CRT PROVIDES A RELEVANT, RESEARCH-BASED FRAMEWORK THROUGH WHICH EDUCATION LEADERS AND POLICYMAKERS CAN THINK ABOUT THE SOCIAL CONSTRUCT OF RACE AND THE IMPACT OF RACISM ON STUDENTS OF COLOR.” Education Post
Even though CRT itself is not a topic in most K-12 curricula, some legislators and elected officials have referenced it in connection with any lesson or training that acknowledges racially oppressive practices as districts around the country have started to embrace the idea that Black, Latinx and Indigenous students will do better in school if the systems around them change.
This has led to some challenging new practices in our schools and classrooms, such as:
- Changing the way history is taught to acknowledge the oppression of millions of people based on race in our country.
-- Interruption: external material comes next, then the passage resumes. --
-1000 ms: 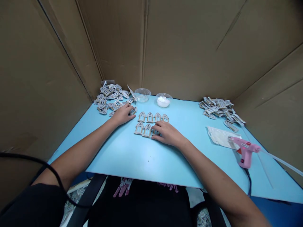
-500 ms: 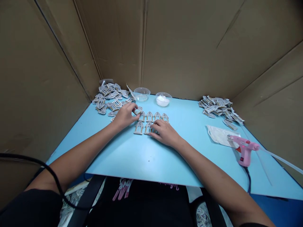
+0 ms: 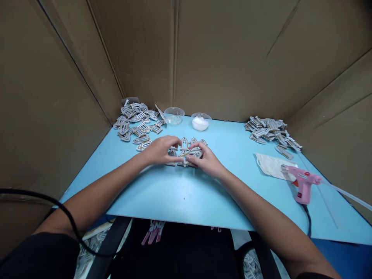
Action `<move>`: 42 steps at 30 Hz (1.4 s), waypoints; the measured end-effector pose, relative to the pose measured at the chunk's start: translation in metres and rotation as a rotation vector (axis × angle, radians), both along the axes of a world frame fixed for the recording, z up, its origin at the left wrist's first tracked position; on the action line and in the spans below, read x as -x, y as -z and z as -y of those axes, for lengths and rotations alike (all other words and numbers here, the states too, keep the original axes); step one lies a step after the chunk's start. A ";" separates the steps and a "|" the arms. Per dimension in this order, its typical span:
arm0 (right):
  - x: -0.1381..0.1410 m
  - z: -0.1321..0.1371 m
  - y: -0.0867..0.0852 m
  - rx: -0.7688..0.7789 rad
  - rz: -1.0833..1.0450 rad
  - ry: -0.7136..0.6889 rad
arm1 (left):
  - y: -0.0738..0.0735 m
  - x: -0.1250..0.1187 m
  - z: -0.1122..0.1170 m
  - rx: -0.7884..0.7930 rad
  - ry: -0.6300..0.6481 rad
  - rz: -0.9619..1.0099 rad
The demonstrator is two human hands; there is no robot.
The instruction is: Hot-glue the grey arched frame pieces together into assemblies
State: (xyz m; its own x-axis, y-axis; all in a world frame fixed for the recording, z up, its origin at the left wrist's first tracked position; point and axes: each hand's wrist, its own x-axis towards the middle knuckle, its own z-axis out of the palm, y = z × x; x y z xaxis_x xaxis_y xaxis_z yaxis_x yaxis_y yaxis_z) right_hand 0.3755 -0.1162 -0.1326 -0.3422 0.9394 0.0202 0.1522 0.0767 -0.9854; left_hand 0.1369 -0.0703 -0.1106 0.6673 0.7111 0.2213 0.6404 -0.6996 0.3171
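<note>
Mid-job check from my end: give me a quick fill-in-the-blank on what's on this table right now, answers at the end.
1. The left hand and the right hand both rest on arch-shaped pieces lying on a ____ tabletop.
2. The hot glue gun at the right of the table has a ____ body.
3. The clear plastic bowl nearer the glue gun holds a ____ substance.
4. The wall behind the table is made of ____.

Missing words, in order: light blue; pink; white; cardboard.
</note>
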 end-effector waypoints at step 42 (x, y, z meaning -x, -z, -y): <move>0.034 0.038 0.014 -0.543 0.637 -0.253 | -0.003 0.081 -0.065 0.371 -0.417 -0.369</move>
- Exposing educators to training and professional development that highlight areas of implicit bias and help them develop skills for overcoming it.
- Developing new ways to deal with discipline so that Black and brown students are no longer disproportionately targeted.
- Rethinking how students are identified for advanced courses, accelerated programs, or elite colleges.
For school systems that have operated the same way for decades, these are big changes. There are some who would like to see less change, and believe that the steps above are forcing a new worldview on their kids—even calling it “indoctrination.” In Idaho, Florida, Arkansas and Tennessee, for instance, state governments are acting out of direct concern that critical race theory is at the root of these changes.
And about that, they might be right. They needn’t worry that grade-schoolers will start reading legal texts and academic monographs, but the critical race theory movement certainly has played a huge role in the broader reexamination of our society through the lens of race and racial oppression. And schools are a big part of that. Education Post
This report details the attack by conservatives, including Republican State Superintendent Cathy Truitt, who “ told a group of Republicans in Orange County this month that she will do everything in her power to “eradicate” CRT from the state’s public schools.”
NC State Board of Education approves new guidance for how students will learn about history, race :: WRAL.com A bill in the North Carolina legislature, related to school COVID-19 provisions, seeks to delay implementation of the standards by a year. It passed the House but not the Senate and is being re-worked in committee.